▸ **What you have to do**
Repeat the lines of the data that follow, please, starting at the first and stopping after the one with "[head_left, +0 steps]".

▸ **Material provided**
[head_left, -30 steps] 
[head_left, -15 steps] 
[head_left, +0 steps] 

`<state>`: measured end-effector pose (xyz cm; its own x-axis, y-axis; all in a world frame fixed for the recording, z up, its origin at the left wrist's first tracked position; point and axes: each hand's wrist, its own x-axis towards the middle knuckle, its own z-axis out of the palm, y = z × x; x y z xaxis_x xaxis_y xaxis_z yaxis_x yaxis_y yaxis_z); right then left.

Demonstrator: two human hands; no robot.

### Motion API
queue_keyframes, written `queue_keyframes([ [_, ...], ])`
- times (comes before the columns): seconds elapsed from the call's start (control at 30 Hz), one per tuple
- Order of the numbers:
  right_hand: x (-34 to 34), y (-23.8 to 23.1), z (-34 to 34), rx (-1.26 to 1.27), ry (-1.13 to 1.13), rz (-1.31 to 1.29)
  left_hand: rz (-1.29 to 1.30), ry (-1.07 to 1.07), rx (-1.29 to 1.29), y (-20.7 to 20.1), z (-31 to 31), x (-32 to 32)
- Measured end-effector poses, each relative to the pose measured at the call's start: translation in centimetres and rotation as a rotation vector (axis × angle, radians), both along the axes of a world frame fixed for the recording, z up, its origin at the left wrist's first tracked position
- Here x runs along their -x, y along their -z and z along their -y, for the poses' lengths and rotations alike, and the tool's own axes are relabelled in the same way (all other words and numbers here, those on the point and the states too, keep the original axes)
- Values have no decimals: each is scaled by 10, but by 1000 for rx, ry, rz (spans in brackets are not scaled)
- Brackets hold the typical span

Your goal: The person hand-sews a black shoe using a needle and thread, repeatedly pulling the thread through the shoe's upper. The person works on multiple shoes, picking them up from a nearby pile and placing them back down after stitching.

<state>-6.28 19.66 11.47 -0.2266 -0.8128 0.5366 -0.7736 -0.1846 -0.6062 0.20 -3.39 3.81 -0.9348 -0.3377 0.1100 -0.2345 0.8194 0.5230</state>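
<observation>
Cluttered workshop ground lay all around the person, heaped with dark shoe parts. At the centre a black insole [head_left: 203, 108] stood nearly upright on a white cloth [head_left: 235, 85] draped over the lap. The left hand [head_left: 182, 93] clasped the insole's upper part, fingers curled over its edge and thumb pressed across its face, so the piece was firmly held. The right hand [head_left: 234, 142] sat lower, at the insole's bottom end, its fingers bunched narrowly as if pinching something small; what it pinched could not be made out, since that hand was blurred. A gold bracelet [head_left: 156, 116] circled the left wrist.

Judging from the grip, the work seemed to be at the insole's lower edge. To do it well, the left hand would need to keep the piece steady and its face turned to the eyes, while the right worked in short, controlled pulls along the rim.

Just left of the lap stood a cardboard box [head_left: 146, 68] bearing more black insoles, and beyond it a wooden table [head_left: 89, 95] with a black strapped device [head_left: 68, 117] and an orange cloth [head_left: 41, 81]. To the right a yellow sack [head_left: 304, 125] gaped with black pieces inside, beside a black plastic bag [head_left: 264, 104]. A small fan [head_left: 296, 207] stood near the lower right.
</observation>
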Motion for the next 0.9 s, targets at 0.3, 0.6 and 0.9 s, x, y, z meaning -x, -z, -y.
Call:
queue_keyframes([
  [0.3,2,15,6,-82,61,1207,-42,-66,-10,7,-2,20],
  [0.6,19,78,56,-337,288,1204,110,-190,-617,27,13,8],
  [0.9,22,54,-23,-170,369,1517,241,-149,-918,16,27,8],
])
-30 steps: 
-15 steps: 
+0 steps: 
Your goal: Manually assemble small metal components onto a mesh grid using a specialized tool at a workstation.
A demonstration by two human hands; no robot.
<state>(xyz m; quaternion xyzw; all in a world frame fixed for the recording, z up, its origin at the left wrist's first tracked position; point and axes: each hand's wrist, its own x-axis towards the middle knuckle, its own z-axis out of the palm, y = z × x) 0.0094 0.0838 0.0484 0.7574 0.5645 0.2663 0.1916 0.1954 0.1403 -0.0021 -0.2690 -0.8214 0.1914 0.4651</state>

▸ **Answer to the problem**
[head_left, -30 steps] 
[head_left, -15 steps] 
[head_left, +0 steps] 

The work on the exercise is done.